Versehentliches Aufkleben eines falschen Adressetiketts gilt nicht als Organisationsverschulden

Nach ständiger BGH-Rechtsprechung liegt ein schlichtes Büroversehen der Kanzleimitarbeiterin vor, das nicht auf einem Organisationsverschulden des Prozessbevollmächtigten beruht, wenn diese den richtig adressierten Schriftsatz in eine falsch adressierte Versandtasche einlegt. Das versehentliche Aufkleben eines falschen Adressetiketts ist damit vergleichbar.

BGH 24.1.2012, II ZB 9/11
Der Sachverhalt:
Der Kläger hatte gegen das ihm am 23.7.2010 zugestellte Urteil des LG Berlin am 23.8.2010 Berufung eingelegt und diese mit Schriftsatz vom 23.9.2010 begründet. Der an das KG gerichtete Schriftsatz ist in einem an das LG adressierten Umschlag noch am 23.9.2010 bei diesem, allerdings erst am 27.9.2010 - wie gewünscht -  beim KG eingegangen. In der Kanzlei des Prozessbevollmächtigten des Klägers wird die Post an die Berliner Gerichte über den Zustelldienst "Justizbote" abgewickelt. Für die Zustellung gibt es vorgefertigte Adressaufkleber in einer Registrierbox im Sekretariat. Die mit dem Adressaufkleber versehenen Briefumschläge werden in einen der Kanzlei nahegelegenen Justizbotenbriefkasten geworfen.
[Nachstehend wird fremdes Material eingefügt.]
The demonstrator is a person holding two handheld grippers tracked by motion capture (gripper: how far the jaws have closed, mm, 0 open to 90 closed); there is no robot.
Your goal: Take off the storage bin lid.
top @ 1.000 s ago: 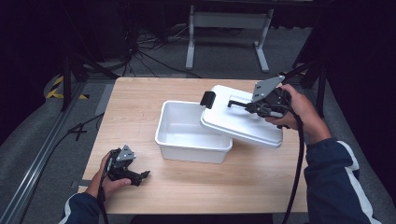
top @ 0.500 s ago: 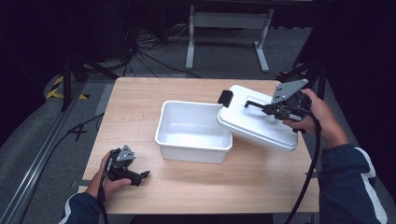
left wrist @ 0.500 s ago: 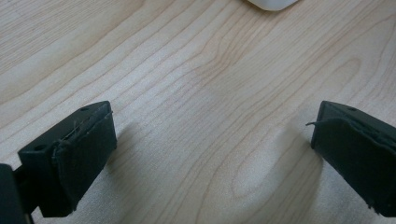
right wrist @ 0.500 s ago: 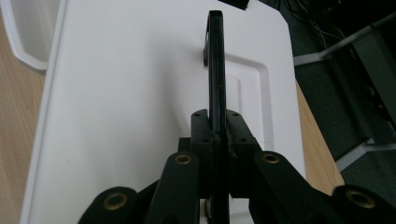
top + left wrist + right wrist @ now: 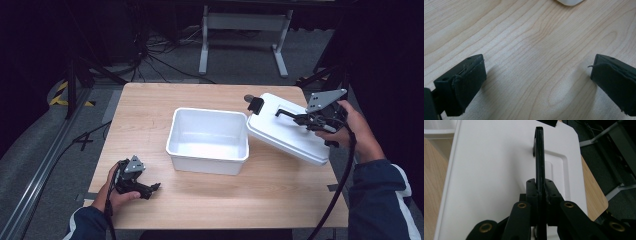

Mit seinem Antrag auf Wiedereinsetzung in die Berufungsbegründungsfrist machte der Kläger geltend, die Übersendung an das LG beruhe auf dem Versehen einer erfahrenen und zuverlässigen Mitarbeiterin seines Prozessbevollmächtigten, die seit die seit mehr als 15 Jahren in der Kanzlei tätig sei. Diese habe nach einem falschen Aufkleber gegriffen. Der Prozessbevollmächtigte habe die Mitarbeiterin noch am gleichen Abend angerufen und sich nach dem Posteinwurf erkundigt.

Das KG wies den Antrag auf Wiedereinsetzung zurück und verwarf die Berufung wegen Versäumung der Berufungsbegründungsfrist als unzulässig. Auf die Rechtsbeschwerde des Klägers hob der BGH die Entscheidung auf und gewährte dem Kläger Wiedereinsetzung in den vorherigen Stand.

Die Gründe:
Der Kläger war ohne sein Verschulden verhindert, die Frist zur Begründung der Berufung einzuhalten.

Nach ständiger BGH-Rechtsprechung liegt ein schlichtes Büroversehen der Kanzleimitarbeiterin vor, das nicht auf einem Organisationsverschulden des Prozessbevollmächtigten beruht, wenn diese den richtig adressierten Schriftsatz in eine falsch adressierte Versandtasche einlegt. Das versehentliche Aufkleben eines falschen Adressetiketts ist damit vergleichbar. Die Anforderungen an die anwaltliche Sorgfalt würden überspannt, wollte man verlangen, dass der Anwalt bei einer Angestellten, an deren Zuverlässigkeit keine Zweifel bestehen, das Adressieren der Briefumschläge zu kontrollieren hat.

Ein hier unterstelltes Organisationsverschulden wäre für die Fristversäumung nicht kausal geworden. Denn auch eine den Anforderungen der Rechtsprechung genügende Ausgangskontrolle hätte es nicht verhindert, dass die Büroangestellte des Prozessbevollmächtigten des Klägers versehentlich den falschen Adressaufkleber auf dem für den Versand der Berufungsbegründungsschrift bestimmten Umschlag anbringt.

Das Versehen war allein ursächlich für die Versäumung der Frist. Hätte die Mitarbeiterin die richtige Adresse angebracht, wäre die Frist gewahrt worden, zumal sich der Prozessbevollmächtigte des Klägers noch vor Fristablauf telefonisch erkundigt hatte, ob der Schriftsatz in den Briefkasten eingeworfen worden war. Damit hatte er alles Erforderliche getan, um die Wahrung der Berufungsbegründungsfrist sicherzustellen.